* _Exercise aim_:
The answer is the exact run of lines in the listing below from the line containing "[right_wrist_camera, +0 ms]" up to and including the line containing "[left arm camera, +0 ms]", with pictures removed.

= = =

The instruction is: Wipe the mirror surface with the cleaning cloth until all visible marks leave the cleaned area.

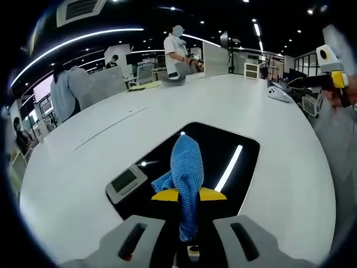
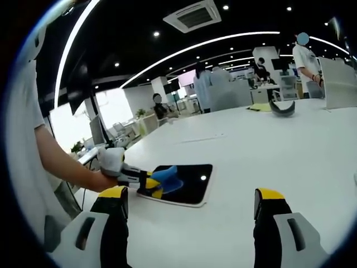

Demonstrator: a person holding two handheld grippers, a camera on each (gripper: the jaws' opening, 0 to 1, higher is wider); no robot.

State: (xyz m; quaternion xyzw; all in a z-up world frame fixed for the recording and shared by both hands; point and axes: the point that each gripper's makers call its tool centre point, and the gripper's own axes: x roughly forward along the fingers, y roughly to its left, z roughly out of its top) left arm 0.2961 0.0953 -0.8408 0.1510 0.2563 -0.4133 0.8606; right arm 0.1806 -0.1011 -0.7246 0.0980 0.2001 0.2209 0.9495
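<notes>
A blue cleaning cloth (image 1: 187, 173) hangs bunched between the yellow tips of my left gripper (image 1: 188, 195), which is shut on it. Under it lies a dark rectangular mirror (image 1: 234, 146) flat on the white table (image 1: 167, 109), reflecting ceiling lights. In the right gripper view the mirror (image 2: 192, 180) lies left of centre, and the left gripper (image 2: 149, 184) holds the cloth (image 2: 166, 178) over its near-left end. My right gripper (image 2: 189, 204) hovers above the table, jaws wide apart with nothing between them. It also appears at the far right edge as the right gripper (image 1: 334, 70).
A small grey device with a screen (image 1: 126, 182) lies by the mirror's left edge. A white mouse-like object (image 1: 278, 93) and a dark curved object (image 2: 281, 108) sit farther off on the table. People stand and sit at the far side.
</notes>
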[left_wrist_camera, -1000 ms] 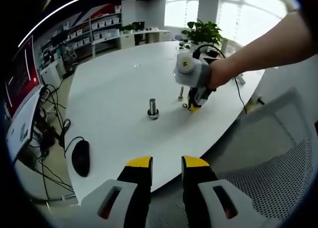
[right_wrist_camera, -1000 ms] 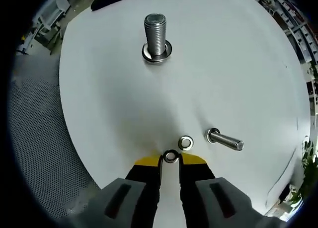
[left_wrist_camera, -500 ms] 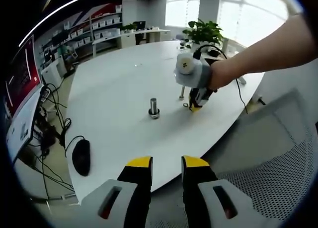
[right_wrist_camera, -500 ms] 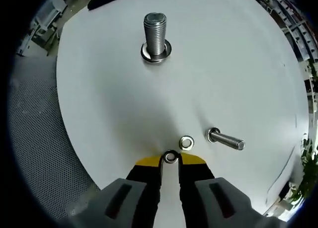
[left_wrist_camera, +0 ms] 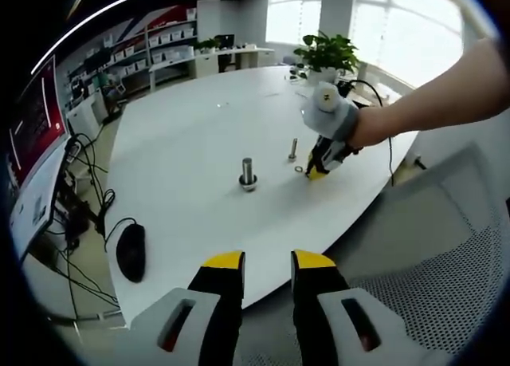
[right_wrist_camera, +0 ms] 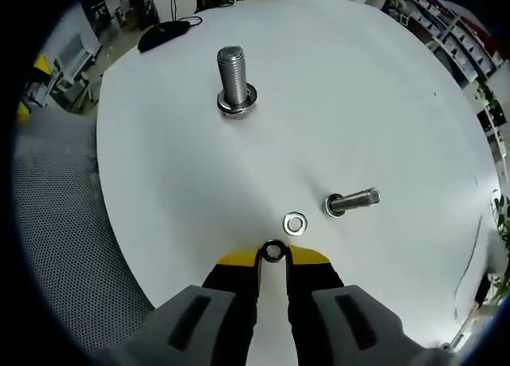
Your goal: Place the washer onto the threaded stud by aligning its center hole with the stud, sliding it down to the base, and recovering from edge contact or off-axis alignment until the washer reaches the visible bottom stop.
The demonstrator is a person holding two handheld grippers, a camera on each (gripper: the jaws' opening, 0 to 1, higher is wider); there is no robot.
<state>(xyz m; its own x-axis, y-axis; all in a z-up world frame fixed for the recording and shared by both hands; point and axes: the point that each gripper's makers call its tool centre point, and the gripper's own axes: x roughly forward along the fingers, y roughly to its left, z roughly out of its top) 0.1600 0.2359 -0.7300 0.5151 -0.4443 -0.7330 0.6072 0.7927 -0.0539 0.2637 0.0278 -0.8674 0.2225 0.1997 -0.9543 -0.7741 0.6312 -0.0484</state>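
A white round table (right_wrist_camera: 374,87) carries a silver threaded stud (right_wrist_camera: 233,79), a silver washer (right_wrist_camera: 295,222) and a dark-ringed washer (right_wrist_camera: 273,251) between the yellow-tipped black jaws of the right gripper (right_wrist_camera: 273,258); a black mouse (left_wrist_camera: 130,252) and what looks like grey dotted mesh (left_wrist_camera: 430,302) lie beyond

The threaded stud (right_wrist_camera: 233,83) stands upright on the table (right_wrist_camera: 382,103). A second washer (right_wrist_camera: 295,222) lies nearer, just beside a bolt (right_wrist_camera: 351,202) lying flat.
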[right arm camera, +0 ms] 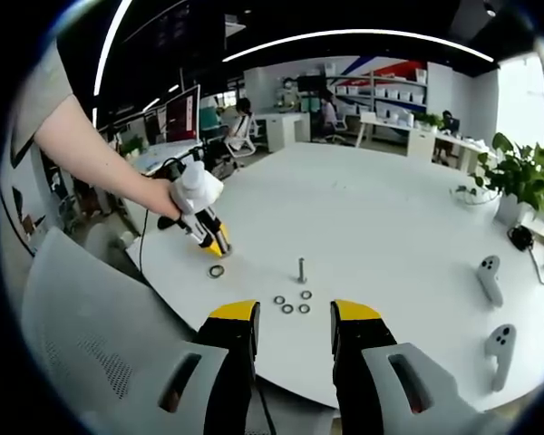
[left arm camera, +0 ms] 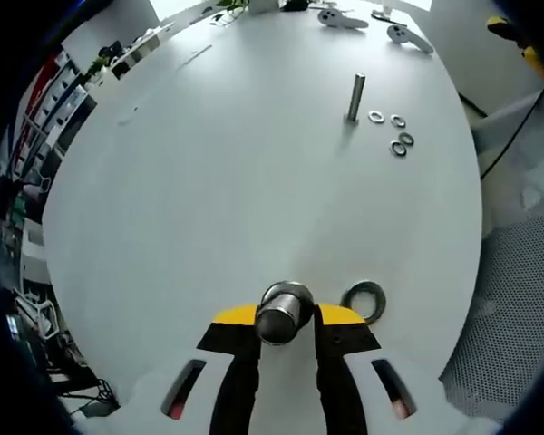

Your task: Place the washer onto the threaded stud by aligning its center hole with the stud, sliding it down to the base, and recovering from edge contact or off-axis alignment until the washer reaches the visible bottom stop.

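The left gripper was closed on a short metal cylinder — a stout steel piece seen end-on between its yellow-tipped jaws, held just above the white table. Just beside it to the right in the left gripper view, a large dark washer lay flat on the table, apart from the jaws. Farther across the table the threaded stud stood upright, and near its base lay four small washers in a loose cluster, none of them on the stud.

The right gripper stood with its jaws apart and nothing between them, hanging over the near edge of the table. In the right gripper view the stud rose just beyond the gap between the jaws, with the small washers scattered on the table between it and the jaw tips. To the left, the left gripper pointed down at the table, held by a person's hand on a bare arm, and the large washer lay just beside its tips.

Two white handheld controllers lay on the right side of the table — one nearer the edge than the other — and a potted plant stood at the far right. A grey mesh chair back sat at the lower left of that view.
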Demonstrator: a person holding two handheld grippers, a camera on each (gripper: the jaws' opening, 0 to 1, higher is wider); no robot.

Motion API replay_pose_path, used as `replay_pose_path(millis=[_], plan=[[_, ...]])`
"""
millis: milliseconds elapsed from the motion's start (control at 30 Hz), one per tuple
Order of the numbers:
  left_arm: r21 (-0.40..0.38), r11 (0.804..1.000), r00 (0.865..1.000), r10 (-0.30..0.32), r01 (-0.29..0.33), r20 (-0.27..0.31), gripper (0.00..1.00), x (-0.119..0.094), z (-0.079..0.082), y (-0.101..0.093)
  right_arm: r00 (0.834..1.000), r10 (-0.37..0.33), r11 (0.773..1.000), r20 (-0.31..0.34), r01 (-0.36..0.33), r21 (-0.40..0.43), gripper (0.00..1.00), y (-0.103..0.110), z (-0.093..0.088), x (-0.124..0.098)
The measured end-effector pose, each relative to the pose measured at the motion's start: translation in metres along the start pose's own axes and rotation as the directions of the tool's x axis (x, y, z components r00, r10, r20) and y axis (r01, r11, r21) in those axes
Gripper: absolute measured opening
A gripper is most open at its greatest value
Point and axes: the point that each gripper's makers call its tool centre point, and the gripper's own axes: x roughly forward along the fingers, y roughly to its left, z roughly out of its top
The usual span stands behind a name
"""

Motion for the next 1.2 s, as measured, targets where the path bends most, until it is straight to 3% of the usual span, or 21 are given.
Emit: replay_pose_path(millis=[267, 333, 600, 867, 1200], plan=[[-0.056, 0.998, 1.000, 0.020, -0.019, 0.014, 0.25, -0.006, -0.004, -0.004, 1.000, 0.023, 1.000, -0.009, -0.023, -0.007, 0.33, 0.005, -0.001, 0.002], [-0.103, 0.994, 1.000, 0.021, -0.019, 0.021, 0.25, -0.008, -0.005, -0.005, 0.999, 0.034, 0.999, -0.009, -0.034, -0.007, 0.33, 0.006, -0.001, 0.002], [-0.222, 0.975, 0.999, 0.026, -0.018, 0.034, 0.26, -0.017, -0.011, -0.018, 0.998, 0.065, 0.998, 0.004, -0.065, -0.006, 0.33, 0.013, 0.001, 0.002], [-0.339, 0.941, 0.999, 0.016, 0.003, 0.052, 0.27, -0.014, -0.008, -0.037, 0.998, 0.067, 0.998, 0.008, -0.067, 0.006, 0.33, 0.013, 0.001, 0.001], [-0.396, 0.918, 0.999, 0.005, 0.010, 0.036, 0.27, 0.000, -0.001, -0.058, 0.997, 0.081, 0.997, 0.009, -0.081, 0.009, 0.33, 0.015, 0.001, 0.002]])
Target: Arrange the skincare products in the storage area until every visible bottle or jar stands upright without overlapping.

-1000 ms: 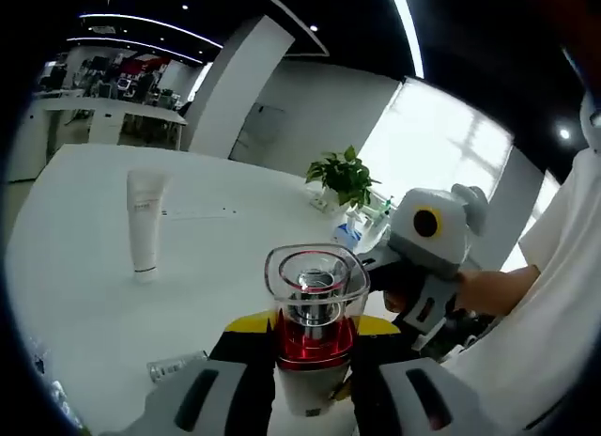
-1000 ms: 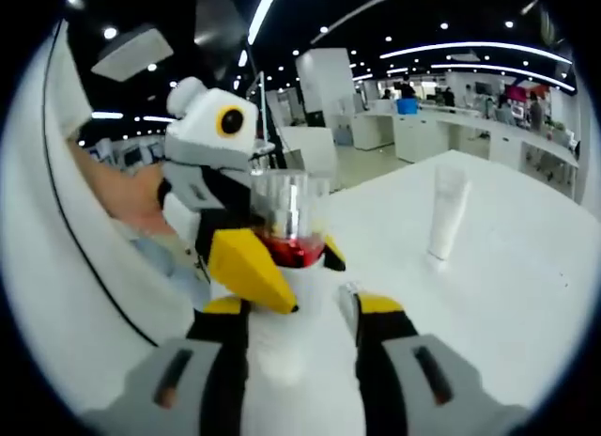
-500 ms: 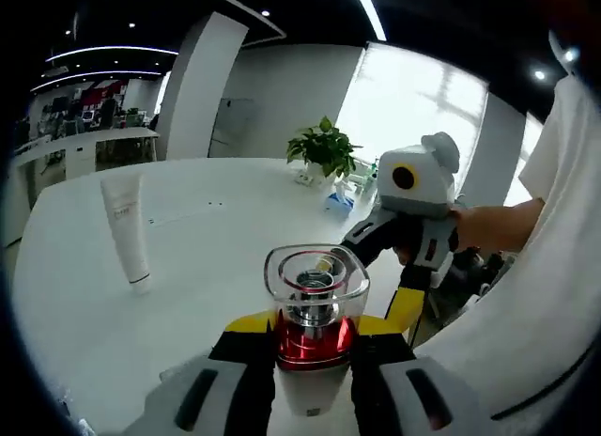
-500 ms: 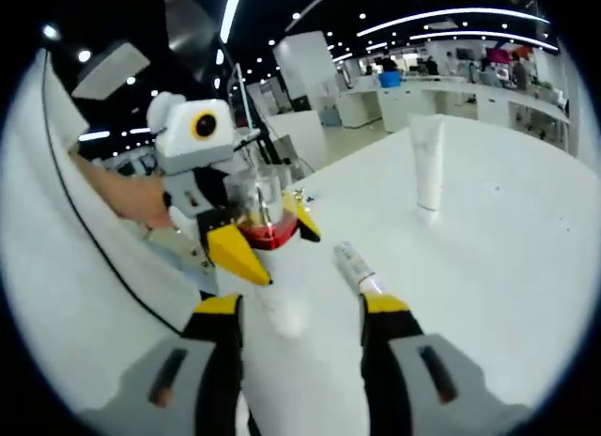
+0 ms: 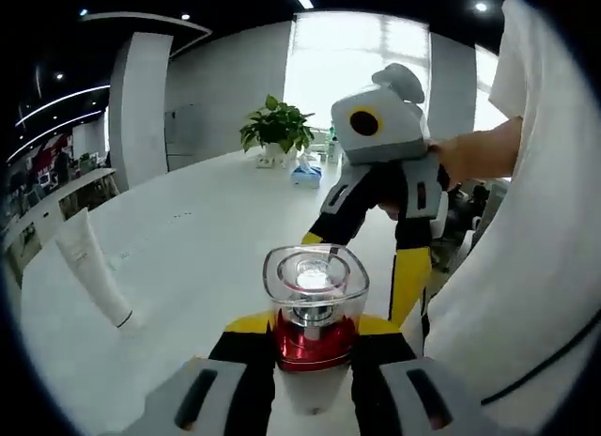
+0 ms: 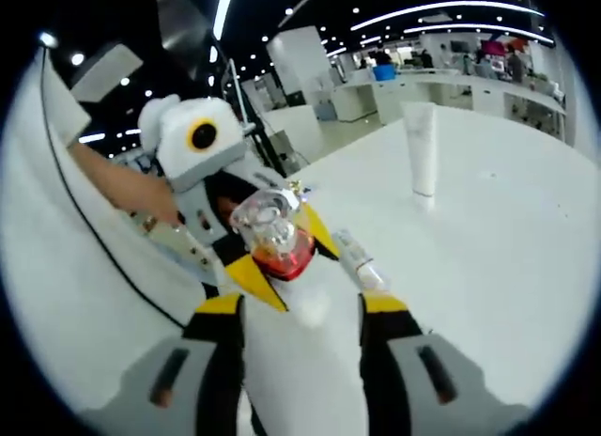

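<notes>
1. the white table (image 5: 207, 239) runs wide and bare ahead of the left gripper (image 5: 310, 361); its far edge curves past a potted plant (image 5: 275, 131) and a small blue box (image 5: 305, 173) near the window.
2. in the right gripper view the table (image 6: 507, 229) spreads to the right, with plain surface around the standing white tube (image 6: 420, 149).
3. the left gripper's yellow-tipped jaws are clamped on a bottle with a red band and clear square cap (image 5: 313, 300), held off the table in front of the person's white shirt (image 5: 526, 295).
4. in the right gripper view that bottle (image 6: 272, 234) is tilted between the left gripper's (image 6: 272, 257) jaws, above the table's near edge.
5. the right gripper (image 6: 300, 314) has its jaws spread with nothing between them; from the left gripper view it (image 5: 376, 239) hangs pointing down at the table, a hand (image 5: 470, 154) behind it.
6. the white tube (image 5: 92, 276) leans in the left gripper view, an effect of the camera's roll; it stands on its cap, well apart from both grippers.
7. a small silver-and-clear bottle (image 6: 359, 262) lies on its side on the table, just beyond the right gripper's right jaw.
8. the lying bottle's near end is cut off by the jaw, and its label is too blurred to read.
9. the held bottle's lower body is hidden behind the jaws in the left gripper view.
</notes>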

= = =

* _Solved exercise_:
[right_wrist_camera, +0 ms] 
Your goal: Place the washer onto the threaded stud by aligning its center hole with the stud, sliding it down to the base, and recovering from edge contact or off-axis alignment until the washer reaches the visible bottom stop.
The demonstrator is a person holding two handheld grippers, a camera on each (gripper: the jaws' opening, 0 to 1, higher is wider); there is no robot.
<state>(xyz m; its own x-axis, y-axis; all in a z-up world frame fixed for the recording and shared by both hands; point and axes: the point that each gripper's makers call its tool centre point, and the gripper's own axes: x roughly forward along the fingers, y roughly to its left, z roughly out of its top) 0.1600 0.2359 -0.7300 0.5151 -0.4443 -0.7330 0.6072 0.7927 -0.0539 0.2637 0.0278 -0.8674 0.2225 0.1997 -0.9543 -0.7741 0.6312 -0.0484</state>
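A white round table (right_wrist_camera: 374,87) carries a silver threaded stud (right_wrist_camera: 233,79), a silver washer (right_wrist_camera: 295,222) and a dark-ringed washer (right_wrist_camera: 273,251) between the yellow-tipped black jaws of the right gripper (right_wrist_camera: 273,258); a black mouse (left_wrist_camera: 130,252) and what looks like grey dotted mesh (left_wrist_camera: 430,302) lie beyond

The threaded stud (right_wrist_camera: 233,83) stands upright on the table (right_wrist_camera: 382,103). A second washer (right_wrist_camera: 295,222) lies nearer, just beside a bolt (right_wrist_camera: 351,202) lying flat.
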[right arm camera, +0 ms] 
[left arm camera, +0 ms] 

No further work remains on the exercise.